### Assigned task
Repeat the listing verbatim. Drop any pictures.

### Input data
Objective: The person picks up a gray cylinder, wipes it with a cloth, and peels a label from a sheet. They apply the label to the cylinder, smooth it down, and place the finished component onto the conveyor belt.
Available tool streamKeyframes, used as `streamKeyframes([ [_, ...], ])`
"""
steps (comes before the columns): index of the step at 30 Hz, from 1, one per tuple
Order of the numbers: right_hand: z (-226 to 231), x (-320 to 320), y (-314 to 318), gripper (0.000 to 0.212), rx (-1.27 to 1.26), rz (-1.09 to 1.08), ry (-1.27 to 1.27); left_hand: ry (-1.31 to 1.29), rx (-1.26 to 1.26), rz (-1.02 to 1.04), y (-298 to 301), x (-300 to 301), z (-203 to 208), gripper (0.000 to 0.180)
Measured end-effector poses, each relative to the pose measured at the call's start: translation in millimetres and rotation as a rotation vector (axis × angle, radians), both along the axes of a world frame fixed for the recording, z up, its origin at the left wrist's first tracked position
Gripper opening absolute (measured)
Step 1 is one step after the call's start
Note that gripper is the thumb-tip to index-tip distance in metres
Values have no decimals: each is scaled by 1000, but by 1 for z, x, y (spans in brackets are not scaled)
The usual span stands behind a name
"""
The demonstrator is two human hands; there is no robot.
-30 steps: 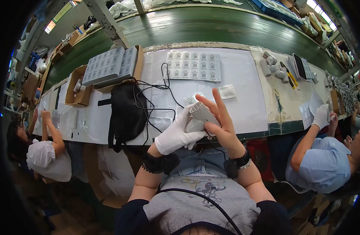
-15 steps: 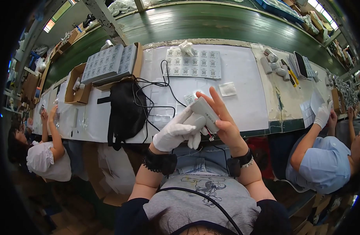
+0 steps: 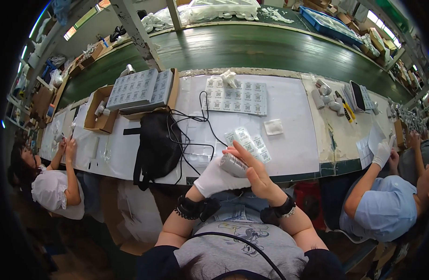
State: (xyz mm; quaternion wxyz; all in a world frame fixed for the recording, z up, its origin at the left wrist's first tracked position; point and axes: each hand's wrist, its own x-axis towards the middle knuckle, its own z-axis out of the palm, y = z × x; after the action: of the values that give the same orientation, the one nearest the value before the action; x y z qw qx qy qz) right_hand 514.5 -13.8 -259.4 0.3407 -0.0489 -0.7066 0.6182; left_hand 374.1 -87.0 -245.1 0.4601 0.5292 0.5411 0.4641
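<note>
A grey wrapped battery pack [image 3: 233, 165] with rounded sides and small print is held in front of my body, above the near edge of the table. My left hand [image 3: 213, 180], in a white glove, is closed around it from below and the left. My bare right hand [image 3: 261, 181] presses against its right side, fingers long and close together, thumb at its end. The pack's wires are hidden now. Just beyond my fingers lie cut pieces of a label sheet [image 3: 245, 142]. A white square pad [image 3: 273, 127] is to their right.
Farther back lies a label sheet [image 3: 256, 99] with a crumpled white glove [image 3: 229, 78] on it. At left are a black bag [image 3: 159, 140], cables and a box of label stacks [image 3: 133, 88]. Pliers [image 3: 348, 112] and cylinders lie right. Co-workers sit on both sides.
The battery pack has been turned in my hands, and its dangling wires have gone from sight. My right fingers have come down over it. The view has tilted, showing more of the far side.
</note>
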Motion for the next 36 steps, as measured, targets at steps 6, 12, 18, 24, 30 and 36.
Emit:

### Result of this task
Objective: The person picks up a gray cylinder, wipes it with a cloth, and peels a label from a sheet. They apply the label to the cylinder, smooth it down, and place the finished component onto the conveyor belt.
Available tool streamKeyframes, used as `streamKeyframes([ [_, ...], ])`
"""
steps (comes before the columns): index of the step at 30 Hz, from 1, one per tuple
Order of the numbers: right_hand: z (-226 to 231), x (-320 to 320), y (-314 to 318), gripper (0.000 to 0.212), rx (-1.27 to 1.26), rz (-1.09 to 1.08), ry (-1.27 to 1.27); left_hand: ry (-1.31 to 1.29), rx (-1.26 to 1.26), rz (-1.02 to 1.04), y (-298 to 301), x (-300 to 301), z (-203 to 208), gripper (0.000 to 0.180)
Measured end-effector poses, each relative to the pose measured at the call's start: translation in millimetres and rotation as a rotation vector (axis × angle, radians), both along the axes of a world frame fixed for the recording, z up, its origin at the left wrist's first tracked position
Gripper opening absolute (measured)
Step 1 is one step after the call's start
Note that gripper is the thumb-tip to index-tip distance in metres
Values have no decimals: each is scaled by 1000, but by 1 for z, x, y (spans in brackets are not scaled)
The usual span stands behind a name
"""
The demonstrator is two human hands; there is no robot.
-30 steps: 
-15 steps: 
+0 steps: 
State: (xyz mm; quaternion wxyz; all in a world frame fixed for the recording, z up, its origin at the left wrist's first tracked position; point and axes: each hand's wrist, its own x-axis towards the middle knuckle, its own z-axis out of the palm, y = z × x; after the action: of the values that give the same orientation, the one nearest the value before the action; x y z qw qx qy qz) right_hand 514.5 -13.8 -259.4 0.3407 -0.0489 -0.7066 0.6182; left_hand 374.1 -87.0 -245.1 0.4601 0.5292 0.5411 0.4641
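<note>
A grey wrapped battery pack [image 3: 233, 165] with rounded sides and small print is held in front of my body, above the near edge of the table. My left hand [image 3: 213, 180], in a white glove, is closed around it from below and the left. My bare right hand [image 3: 261, 181] presses against its right side, fingers long and close together, thumb at its end. The pack's wires are hidden now. Just beyond my fingers lie cut pieces of a label sheet [image 3: 245, 142]. A white square pad [image 3: 273, 127] is to their right.
Farther back lies a label sheet [image 3: 256, 99] with a crumpled white glove [image 3: 229, 78] on it. At left are a black bag [image 3: 159, 140], cables and a box of label stacks [image 3: 133, 88]. Pliers [image 3: 348, 112] and cylinders lie right. Co-workers sit on both sides.
The battery pack has been turned in my hands, and its dangling wires have gone from sight. My right fingers have come down over it. The view has tilted, showing more of the far side.
</note>
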Motion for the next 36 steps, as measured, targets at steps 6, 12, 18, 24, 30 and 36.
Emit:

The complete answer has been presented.